En outre, sa possible élection avait été annoncée comme la prochaine période de grande instabilité. Pourtant, trois semaines après son élection — car oui il a été élu — les indices boursiers américains ont atteint des sommets. Le vénérable Dow Jones Industrial Average (Dow, ndlr), indice traquant la performance de trente des plus importantes firmes américaines, est récemment passé au-dessus de la barre historique des 19 000 points, enregistrant une augmentation de pas moins de sept pourcents depuis le 8 novembre dernier. Le S&P 500, indice souvent regardé comme l’indice de référence des marchés américains, a lui aussi atteint des records historiques. Pourtant, pas plus tard qu’une semaine avant le vote, Tobias Levkovich, responsable du département d’analyses sur le marché des actions américaines auprès de la banque Citi, annonçait à ses clients que le S&P 500 pourrait chuter de trois à cinq pourcents si Trump était donné vainqueur. La prédiction de M. Levkovich n’était pas celle d’un tireur isolé, mais s’inscrivait plutôt dans un consensus global qu’une victoire du camp Trump mettrait les marchés financiers à mal.

Le futur nous le dira

Les conséquences de ces humiliations publiques subies par les médias, sondeurs, économistes, et chercheurs sont assez simples : la confiance accordée aux experts par la population a chuté au fur et à mesure que leur taux d’erreurs s’aggravait. Cependant si l’on regarde des études faites par le passé, on serait tenté de dire que les résultats des élections ne sont pas arrivés en dépit des prédictions de ces experts mais peut-être à cause d’elles.
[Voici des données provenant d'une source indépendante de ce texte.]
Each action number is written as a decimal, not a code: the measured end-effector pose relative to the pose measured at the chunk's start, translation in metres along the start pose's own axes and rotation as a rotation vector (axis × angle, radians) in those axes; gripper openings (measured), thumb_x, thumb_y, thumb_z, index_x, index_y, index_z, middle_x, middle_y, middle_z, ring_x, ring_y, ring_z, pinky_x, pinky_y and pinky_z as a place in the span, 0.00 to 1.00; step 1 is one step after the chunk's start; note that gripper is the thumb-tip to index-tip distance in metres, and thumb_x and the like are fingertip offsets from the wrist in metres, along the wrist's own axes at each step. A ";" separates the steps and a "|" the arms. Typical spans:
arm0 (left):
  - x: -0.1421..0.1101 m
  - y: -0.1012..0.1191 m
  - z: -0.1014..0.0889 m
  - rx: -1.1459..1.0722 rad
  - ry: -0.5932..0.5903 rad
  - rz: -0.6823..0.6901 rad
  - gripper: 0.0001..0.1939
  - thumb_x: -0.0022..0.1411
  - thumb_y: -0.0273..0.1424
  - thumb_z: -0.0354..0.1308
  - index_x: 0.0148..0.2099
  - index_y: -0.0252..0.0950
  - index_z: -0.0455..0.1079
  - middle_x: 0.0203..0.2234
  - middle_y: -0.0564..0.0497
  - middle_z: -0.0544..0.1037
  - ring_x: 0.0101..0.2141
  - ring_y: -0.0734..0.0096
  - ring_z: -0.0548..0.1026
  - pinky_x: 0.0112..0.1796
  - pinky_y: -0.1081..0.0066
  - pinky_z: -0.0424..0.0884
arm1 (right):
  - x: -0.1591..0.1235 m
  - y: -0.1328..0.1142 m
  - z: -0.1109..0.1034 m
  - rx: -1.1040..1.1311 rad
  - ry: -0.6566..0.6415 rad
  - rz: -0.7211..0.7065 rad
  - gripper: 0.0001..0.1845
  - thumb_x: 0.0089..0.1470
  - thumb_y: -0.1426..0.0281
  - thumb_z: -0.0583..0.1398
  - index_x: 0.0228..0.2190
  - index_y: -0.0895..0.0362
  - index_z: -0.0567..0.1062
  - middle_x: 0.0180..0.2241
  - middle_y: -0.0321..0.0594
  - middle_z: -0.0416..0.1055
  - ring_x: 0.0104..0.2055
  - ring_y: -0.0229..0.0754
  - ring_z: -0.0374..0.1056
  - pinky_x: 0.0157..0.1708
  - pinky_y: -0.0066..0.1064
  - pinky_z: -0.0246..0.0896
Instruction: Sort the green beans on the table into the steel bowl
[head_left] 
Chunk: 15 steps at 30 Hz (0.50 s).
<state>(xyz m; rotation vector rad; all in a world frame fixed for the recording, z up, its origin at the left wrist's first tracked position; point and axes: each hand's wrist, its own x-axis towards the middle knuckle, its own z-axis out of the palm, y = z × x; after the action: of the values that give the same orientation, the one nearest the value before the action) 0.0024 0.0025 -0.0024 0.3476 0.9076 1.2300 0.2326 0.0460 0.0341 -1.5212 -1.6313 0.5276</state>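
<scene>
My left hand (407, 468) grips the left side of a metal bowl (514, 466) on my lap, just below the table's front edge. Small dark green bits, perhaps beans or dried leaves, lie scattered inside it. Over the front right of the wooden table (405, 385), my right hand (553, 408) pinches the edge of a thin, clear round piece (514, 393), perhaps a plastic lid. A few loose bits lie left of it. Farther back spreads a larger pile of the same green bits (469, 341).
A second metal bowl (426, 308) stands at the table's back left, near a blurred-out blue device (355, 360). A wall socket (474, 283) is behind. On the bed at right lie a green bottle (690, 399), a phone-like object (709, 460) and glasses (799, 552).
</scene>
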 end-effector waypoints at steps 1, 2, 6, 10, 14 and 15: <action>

Eiser, J. R., Stafford, T., Henneberry, J., et Catney, P. expliquent ainsi dans un publication universitaire publié en 2009 que même si la population a grande confiance en la communauté d’experts et scientifiques, l’expertise n’est pas le critère principal quand il en vient à donner complète crédibilité aux propos d’un autre individu. Ils démontrent en effet que l’on donne une plus grande crédibilité aux personnes que l’on perçoit comme ayant les meilleurs intentions à notre égard, qui font souvent parti de nos amis et de notre famille. Or, ce sont les grandes villes et campus universitaires, foyers des statisticiens et académiciens, qui ont voté comme le conseillaient les experts. Il est donc normal que les personnes ne vivant pas dans ces zones là aient été moins sensibles à l’avis des experts, qu’à celui de leurs proches. L’évolution des sondages semblait illustrer pertinemment cette idée. En effet, alors que l’intelligentsia continuait à rendre publics leur avis pro-Clinton et pro-Europe, l’opposition ne se sentait que davantage étrangère à cette classe politique. Michael Gove — ancien ministre de la justice et pilier de la campagne du pro-Brexit — s’est même félicité de ne pas avoir le soutien de la communauté académique, en expliquant que la Grande-Bretagne « en avait assez des experts ».
Nous serions donc confrontés à une nouvelle réalité où les masses ne croient plus forcément en au prétendu consensus que les experts et scientifiques mettent en place. Toutefois, peut-on vraiment mettre le blâme sur ces masses, quand les médias publient des prédictions comme des quasi-certitudes et que les problèmes de conflits d’intérêts sont ancrés dans notre système électoral ? Il reste à voir si ce problème va s’exacerber au vu des prochains grands événements politiques, avec notamment les élections présidentielles et législatives françaises et les élections fédérales allemandes.